The one worrisome property of the algorithms that underline libpmemobj, we’ve been extensively studying the past year, is the fragmentation of the heap, and how it increases as the time goes on. Fragmentation is the result of the imperfect placement of the memory blocks requested by the users. That imperfection stems from two things: the lack of knowledge regarding the length of life of said memory blocks, and the chosen approximate solution to the NP-hard bin-packing problem that all heap managers are a subset of. All throughout the year, we’ve been fiddling with allocation classes (set of numbers that define the bins the memory blocks are packed into) to come-up with a decent general case solution. The culmination of that work, a much improved algorithm, shipped with 1.2 release.

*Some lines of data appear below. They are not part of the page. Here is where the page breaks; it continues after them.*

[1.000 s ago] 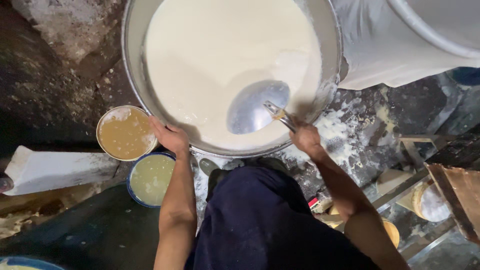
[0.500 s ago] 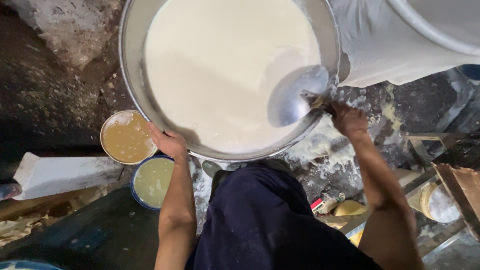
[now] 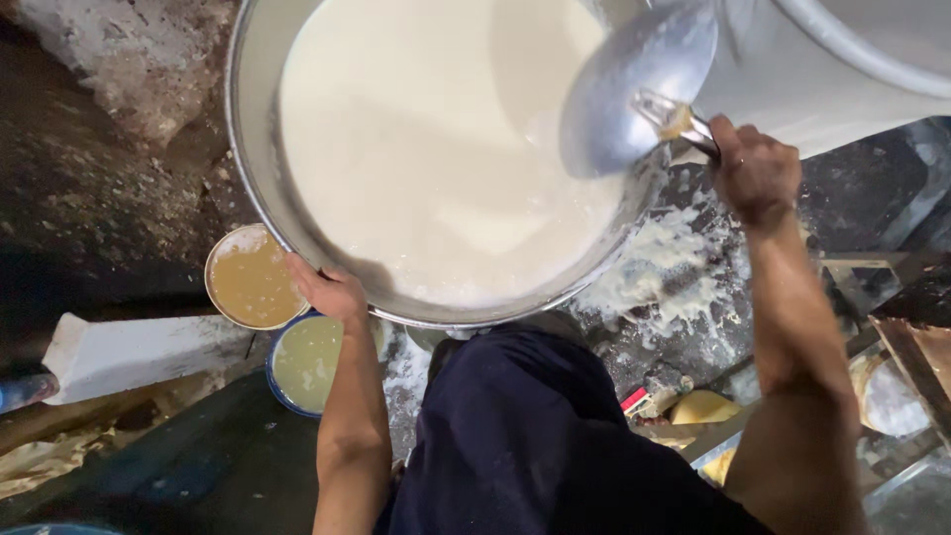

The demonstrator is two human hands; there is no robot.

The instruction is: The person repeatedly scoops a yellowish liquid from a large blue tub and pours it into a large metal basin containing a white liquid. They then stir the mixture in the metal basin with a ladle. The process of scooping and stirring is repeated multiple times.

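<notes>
From the head camera, looking straight down, a big round metal pot (image 3: 248, 168) sits on the far side, full of smooth white liquid (image 3: 426, 149). The right hand (image 3: 755, 170) is closed tight around the thin handle of a large metal ladle (image 3: 634, 94). The ladle's shiny, round bowl hangs over the right part of the pot, and its handle runs from there down and right into the fist — so the ladle lies up and left of that hand. The left hand (image 3: 332, 290) holds the near rim of the pot, fingers curled over the edge.

Just left of that hand sit two small round bowls: one holds a brown, cloudy liquid (image 3: 250, 279), and the blue-rimmed one (image 3: 302, 359) holds a pale yellow-green liquid. A white block (image 3: 139, 349) lies further left. The dark, rough surface (image 3: 684, 287) to the right is splashed with white lumpy drips — wet and messy. A large pale container (image 3: 812, 59) stands at the far right.
</notes>
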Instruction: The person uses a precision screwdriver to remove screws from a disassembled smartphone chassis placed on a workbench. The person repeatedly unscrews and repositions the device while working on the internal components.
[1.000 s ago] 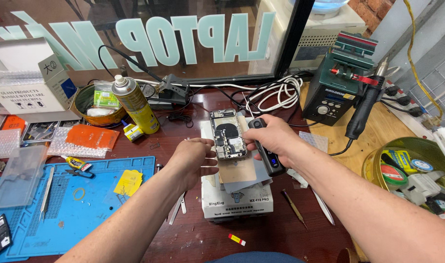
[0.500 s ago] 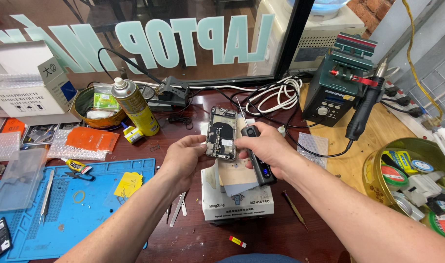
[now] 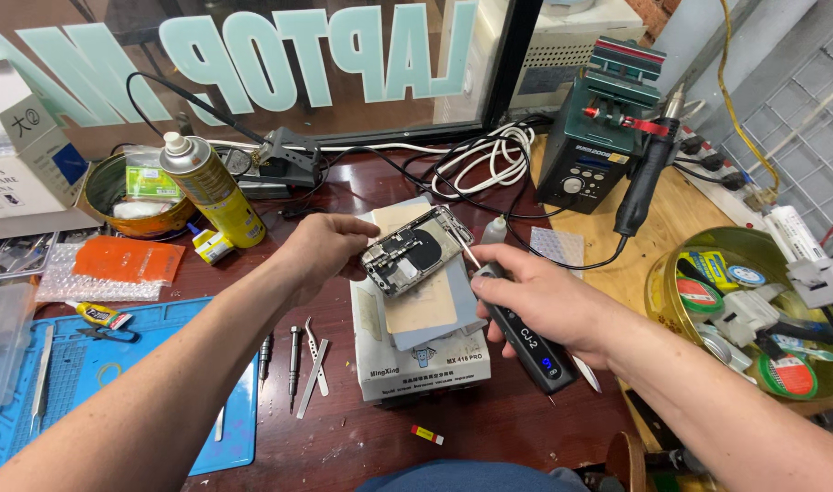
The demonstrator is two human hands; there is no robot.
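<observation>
My left hand (image 3: 321, 248) grips the left end of an opened phone body (image 3: 416, 249) with its inner parts showing, tilted and lifted just above a white cardboard box (image 3: 423, 364). My right hand (image 3: 539, 305) holds a black electric screwdriver (image 3: 523, 328); its thin metal tip touches the phone's right edge. A grey and tan pad (image 3: 430, 305) lies on the box under the phone.
A yellow spray can (image 3: 202, 189), a round tin (image 3: 129, 193), a blue work mat (image 3: 61, 392) with tools, tweezers and small drivers (image 3: 293, 360) lie left. A soldering station (image 3: 599, 137) with black handpiece (image 3: 642, 182) stands right, near a tin of tape rolls (image 3: 754, 301). White cables (image 3: 489, 155) lie behind.
My left hand has turned the phone body from upright to a slanted, nearly sideways pose. My right hand has drawn down and right, with the screwdriver tip now at the phone's right edge.
</observation>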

But the biggest challenge with the long-term stability of the system that employs libpmemobj, is the fact that, no matter the algorithm, the program can still make holes in the heap by an unfortunate sequence of allocations and deallocations. To combat this, in a slightly less traditional fashion, we’ve been trying to come up with a heuristic algorithm that predicts the best possible configuration of allocation classes for a given program as well as a length of life of individual objects. This would allows us to separate short- and long- lived objects in the heap and thus side-stepping the fragmentation problem. We’ve even went as far as implementing an ‘AI’ algorithm (before AI was so cool, about 10 months ago :)) that trained on a program with the end goal of maximizing performance and minimizing fragmentation. The end solution was sadly impractical for the real world because training of the set was far too long to be reasonable.
It’s ultimately the responsibility of the user to properly manage the heap, and to that effect, we’ve developed a runtime control mechanism that will allow user to precisely tune the heap and avoid any potential pitfalls. The same mechanism will also allow for easy introspection of the library internals.
The year 2016 was a year of lessons learned. And that will continue onwards as we look at 2017 with the endless goal of continuous improvements. I will write a new post early January detailing some of those improvements that are already planned and waiting for implementation.
This post was in part inspired by the jaw-dropping monthly progress reports of Dolphin Emulator, which is truly an exemplary open source project. In the interest of keeping this relatively short, I’ve inevitable omitted many interesting events of the past year and so it’s my personal new year resolution to write posts that resemble said progress reports at least quarterly, so that everyone in our tiny, but growing, community is kept well informed on the development of our library.
I guess all that’s left to say is Happy Holiday season and an eventful New Year.